Page 6 of 9            Klugmann et al. Rare Dis Orphan Drugs J 2023;2:8  https://dx.doi.org/10.20517/rdodj.2023.05



































                Figure 2. Representative chromogenic detection of AspRS by immunohistochemical labelling with Diaminobenzidine (DAB) in the motor
                cortex, hippocampus, brainstem (pons), and cerebellum of the human brain. Scale bar: 100 µm.

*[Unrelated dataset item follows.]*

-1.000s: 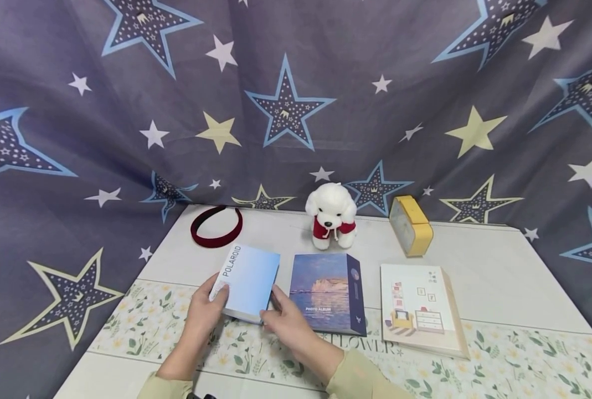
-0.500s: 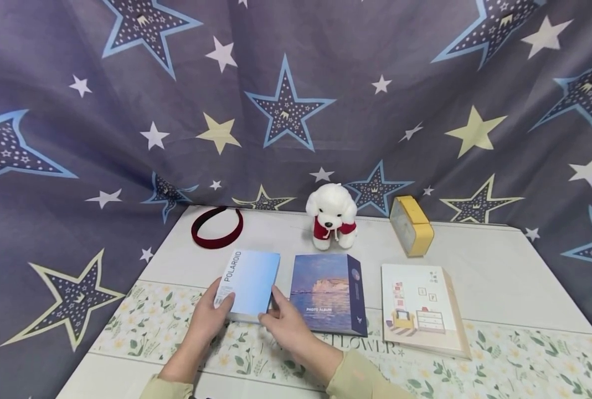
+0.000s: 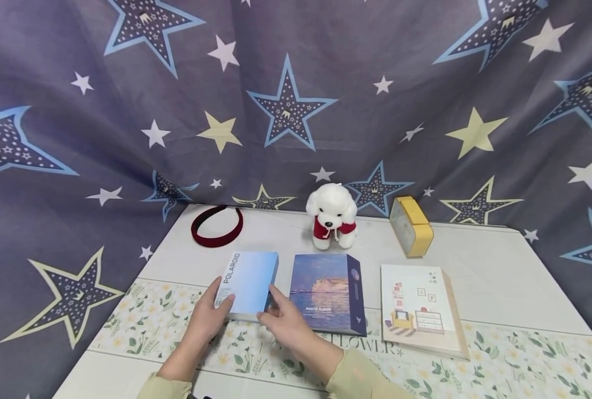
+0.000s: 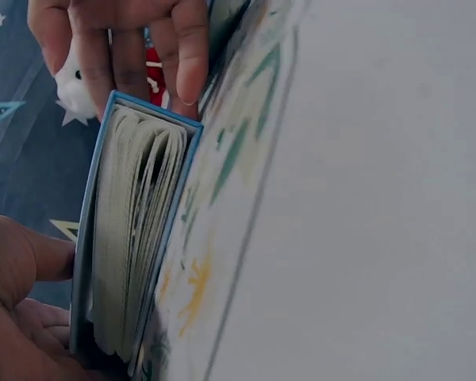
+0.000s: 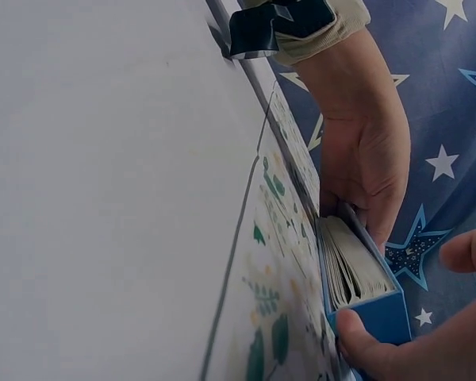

               Sections are washed 3 times with PBS and then incubated with biotin-conjugated secondary antibodies for 2
               h at room temperature (instead of fluorophore-coupled secondary antibodies). Sections are washed 3 times
               in PBS and incubated in ABC solution (Vectastain #PK-6105, Goat IgG) for 30 min at room temperature.
               Following three washes with PBS, sections are incubated with DAB solution (DAB substrate kit for
               peroxidase; Vector Laboratories #SK-4100) as described in the manufacturer’s protocol. DAB-labelled
               sections can be imaged with a suitable light microscope or scanned using a slide scanner. In our study, an
               Aperio slide scanner (Leica) was used, followed by image processing using the Aperio ImageScope software
               (Leica) [Figure 2]. Representative chromogenic images showing AspRS in the cortex, hippocampus,
               brainstem, and cerebellum of the human brain using the DAB staining method described here are shown in
               Figure 2. An in-depth characterization and discussion of AspRS expression in the human brain has been
               described elsewhere .
                                [12]

               TECHNICAL NOTES
               Western blotting
               The homogenization method used for protein extraction may vary depending on the kind and amount of
               tissue. For brain tissue, we found that a combination of sonication and grinding in liquid nitrogen works
               best. When grinding using mortar and pestle, make sure that the sample remains covered in liquid nitrogen
               to avoid thawing of the tissue. Before the pulverized tissue is transferred into an Eppendorf tube, ensure that
               all liquid nitrogen has evaporated from the mortar. Any liquid nitrogen transferred into an enclosed
               reaction tube can be hazardous as the tube might explode when warming up. During the subsequent
               sonication step, all cells are lysed by liquid cavitation. An advantage of sonication over other protein
               extraction methods is that DNA is also sheared during the process and there is no need to treat the sample
               with DNase. To avoid protein degradation, it is important to keep the samples on ice during sonication.